Dans une déclaration hallucinante, le capitaine Ibrahim Traoré, à la tête du pouvoir au Burkina, a assumé la responsabilité d’avoir enrôlé de force un journaliste en raison de son travail, à l’heure où un journaliste et deux chroniqueurs sont portés disparus. Reporters sans frontières (RSF) urge les autorités à cesser ces pratiques infâmes qui portent atteinte au droit des Burkinabés à l’information.
“Il y a un journaliste qui a été enrôlé dernièrement parce que depuis 2023, il a passé le temps à mentir », a déclaré le capitaine Ibrahim Traoré, peu après son discours devant les “forces vives” de la nation, ce 11 juillet. La déclaration du chef de la junte, sonne à la fois comme une mise en garde à l’encontre des journalistes et une confirmation de l’enrôlement dans l’armée d’un journaliste qui pourrait être le directeur de publication de l’Événement. Atiana Serge Oulon, enlevé par des membres présumés de l’Agence nationale de renseignements (ANR) le 24 juin.
Le chef d’État a également indiqué que le journaliste en question “a été convoqué par la gendarmerie, par l’ASCE-LC (Autorité supérieure de contrôle d’Etat et de lutte contre la corruption) par toutes les structures pour apporter les preuves de ce qu’il dit”. Une série de convocations faisant écho à celles vécues par Serge Oulon après une enquête publiée en décembre 2022. Contacté pour plus de précisions, un proche de la Présidence a estimé que RSF devait “s’en tenir aux propos du Président”. Quelques jours plus tôt, cette même source avait pourtant indiqué auprès de RSF que “Serge était en sécurité”.

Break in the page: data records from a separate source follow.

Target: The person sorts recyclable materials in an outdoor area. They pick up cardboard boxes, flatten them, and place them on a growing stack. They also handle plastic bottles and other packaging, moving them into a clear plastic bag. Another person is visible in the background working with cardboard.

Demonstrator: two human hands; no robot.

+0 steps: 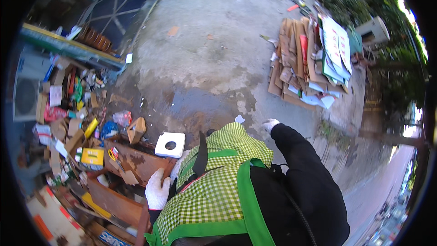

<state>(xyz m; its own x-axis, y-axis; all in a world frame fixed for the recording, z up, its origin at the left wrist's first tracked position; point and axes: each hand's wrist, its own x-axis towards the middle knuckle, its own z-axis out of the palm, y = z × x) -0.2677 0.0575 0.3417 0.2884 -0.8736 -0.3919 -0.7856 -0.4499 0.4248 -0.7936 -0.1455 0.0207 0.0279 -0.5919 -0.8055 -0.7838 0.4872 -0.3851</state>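
Observation:
My left hand [157, 192], in a white knitted glove, is beside the reddish-brown wooden furniture piece [136, 159] at my left. Its fingers are loosely bent and a little apart, with nothing visible in them. Close by, a white square thing with a round dark hole [170, 145] rests at the wood's far end. My right hand [271, 124], also white-gloved, reaches out ahead over the concrete at the end of a black sleeve. Only a small part of it shows, and its fingers are too small to read. A green checked apron [214, 177] covers my front.
Mixed scrap lies heaped on the left, with a yellow box [92, 157], orange-handled scissors [113, 154] and a cardboard carton [136, 130]. At the right stands a tall stack of flattened cardboard [293, 64]. Wet patches mark the concrete [195, 54]. Hedges line the far right.

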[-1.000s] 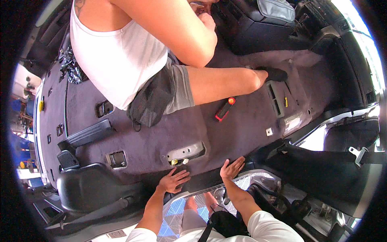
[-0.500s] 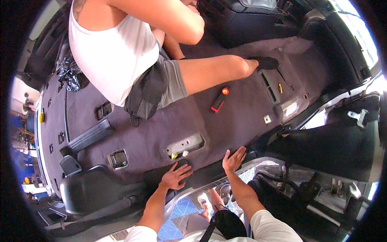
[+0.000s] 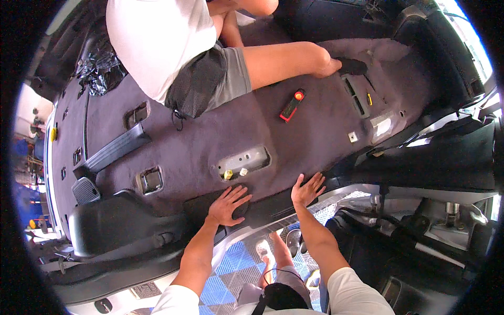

“A l’écoute des propos publics du capitaine Ibrahim Traoré, RSF a toutes les raisons de penser que le journaliste enrôlé de force dans l’armée est Atiana Serge Oulon. Cette répression revendiquée de professionnels de l’information est une fuite en avant du leader de la junte vers un régime de plus en plus autoritaire où les journalistes sont de moins en moins en sécurité. RSF urge les autorités à rompre avec cette politique de réduction au silence des journalistes, qui, in fine, s’en prend aux citoyens et à leur droit à une information libre, indépendante et plurielle« , a déclaré Sadibou Marong, Directeur du bureau Afrique subsaharienne de RSF.
A la suite de la déclaration de Traoré, plusieurs journalistes du pays, qui souhaitent garder l’anonymat, indiquent à RSF qu’il est “maintenant clair que Serge est au front”, “enrôlé comme Volontaires pour la défense de la patrie (VDP)”. De fait, il est désormais commun que des personnes critiques du pouvoir soient ainsi mobilisés de force, et généralement envoyés dans le camp militaire de Kaya pour y suivre une formation, avant d’être intégré à une unité.
Un journaliste qui dérange
En décembre 2022, Atiana Serge Oulon a révélé des soupçons de détournement de 400 millions de francs CFA (environ 609 000 euros) destinés aux VDP par un officier supérieur de l’armée. Quelques semaines plus tard, le directeur de publication de L’Événement était auditionné par les autorités militaires, qui ont tenté de lui soutirer des informations sur sa source. Le journaliste a également été convoqué par l’ASCE-LC courant 2023.
Deux chroniqueurs de la télévision privée BF1, Kalifara Séré et Adama Bayala, sont également portés disparus depuis les 19 et 28 juin.
Le Burkina Faso occupe la 86e place sur 180 pays au Classement Mondial de la liberté de la presse établi par RSF en 2024.